Image classification is a vast topic as there are tons of algorithms available to use for various applications. Image classification is so vast and ever-changing that every day new algorithms are being created and new applications of it are emerging. Thus, it was difficult for me to handpick a few algorithms given that even they have hundreds of variations. So, this post will investigate which algorithm performs best for doodle classification specifically.

I will also test how reliable these algorithms are in other situations such as handwritten character classification, number plate recognition, etc.

What Are Covered

  1. A brief introduction to ML techniques used in research
  2. Evaluation Metrics
  3. Details on parameters chosen for research
  4. Results
  5. Limitations and Conclusion

Let’s Start With a Brief Intro to Machine Learning Algorithms Used

gif by Giphy

There are thousands of algorithms for doodle classification, here I have shortlisted a few famous ones which I will explore -

1) Random Forest

We can use the random forest algorithm for both classification and regression. It is like decision trees, except it uses hundreds of decision trees to come up to a conclusion. A decision tree separates data into various classes based on similar features. For each data point, it checks if it has a certain feature, most common data falls under the same class. In the random forest algorithm, we take many decision trees and randomly give them fewer features to check from, ex if we have 100 features, we might give 10 random features to each tree. Some trees will assign incorrect classes, but many will be right! We take the majority and create our classification model.
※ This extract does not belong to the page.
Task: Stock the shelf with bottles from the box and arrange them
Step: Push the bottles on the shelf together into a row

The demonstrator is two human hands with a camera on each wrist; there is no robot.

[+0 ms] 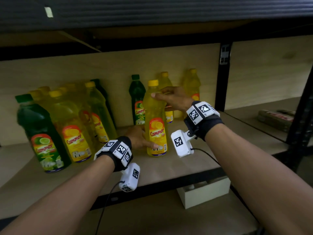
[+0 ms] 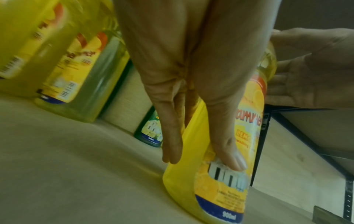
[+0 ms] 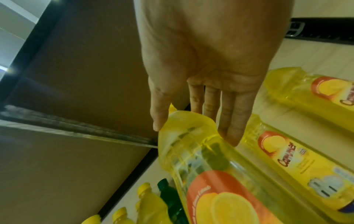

Research paper on random forest algorithm:

Leo Breiman

A great article on random forest algorithm by Tony Yiu:

2) KNN

K-nearest neighbors (KNN) can be used both as a classification and a regression algorithm. In KNN, data points are separated into several classes to predict the classification of a new sample point. To achieve this task, it uses distance formula to calculate distances between various data points, based on this distance, it then defines region boundaries for each class. Any new data point will fall into one of these regions and will be assigned that class.

Research paper on KNN:

Gongde Guo

A great article on KNN by Renu Khandelwal:

3) MLP

Multi-layer perception (MLP) is a form of feed-forward artificial neural network. MLP has many layers, but only a logistic function in its hidden layers and a softmax function at the output layer. The algorithm takes in a single big vector as input and performs matrix operations on the input layer and hidden layers, then the result goes through a logistic function, and its output goes through another hidden layer. This process is repeated until the network reaches the output layer, where a single output is produced using the softmax function.

Research paper on MLP:

Popescu Marius

A great article on MLP by Jorge Leonel:

4) CNN

Convolution neural networks (CNN) is one of the easiest to implement deep learning computer vision algorithm. First, it takes an input image of a given size and creates multiple filters/feature detectors (which is initially a randomly generated matrix of the given size) for it, a filter aims to recognize certain patterns in an image, the filter is moved across the image and matrix multiplication is done between the matrix and the image. This filter slides throughout the image to gather more features, we then use an activation function mostly a rectified linear unit function to increase non-linearity or preserve only important features, then we use max-pooling function to add up all the values in a given matrix size (ex- if we choose a matrix of 4 then it will add all the 4 values to create 1 value), thus reducing the size of our output to make it faster. The last step is to flatten the final matrix which is passed as input to a basic ANN (artificial neural network) and get class predictions.

Research paper on CNN:

Keiron Teilo O’Shea

A great article on CNN by Nagesh Singh Chauhan:

5) Mobile-Net

Mobile-Net architecture uses depth-wise separable convolution, which comprises a depth-wise convolution and a point-wise convolution. Depth wise convolution is a channel-wise Dk * Dk spatial convolution, suppose we have 3 channels (R, G, B) in an image then we will have 3*Dk*Dk spatial convolution. In point-wise convolution we have kernel size of 1*1*M, where M is the number of channels in depth wise convolution, in this case, it’s 3. Therefore, we have one kernel of size 1*1*3; we iterate this one kernel through our 3*Dk*Dk output to get Dk*Dk*1 output. We can create N 1*1*3 kernels that output a Dk*Dk*1 image each, to get a final image of shape Dk*Dk*N. The final step is to add depth wise convolution to pointwise convolution. This type of architecture reduces training time as we have lesser parameters to tune while having a minor effect on accuracy.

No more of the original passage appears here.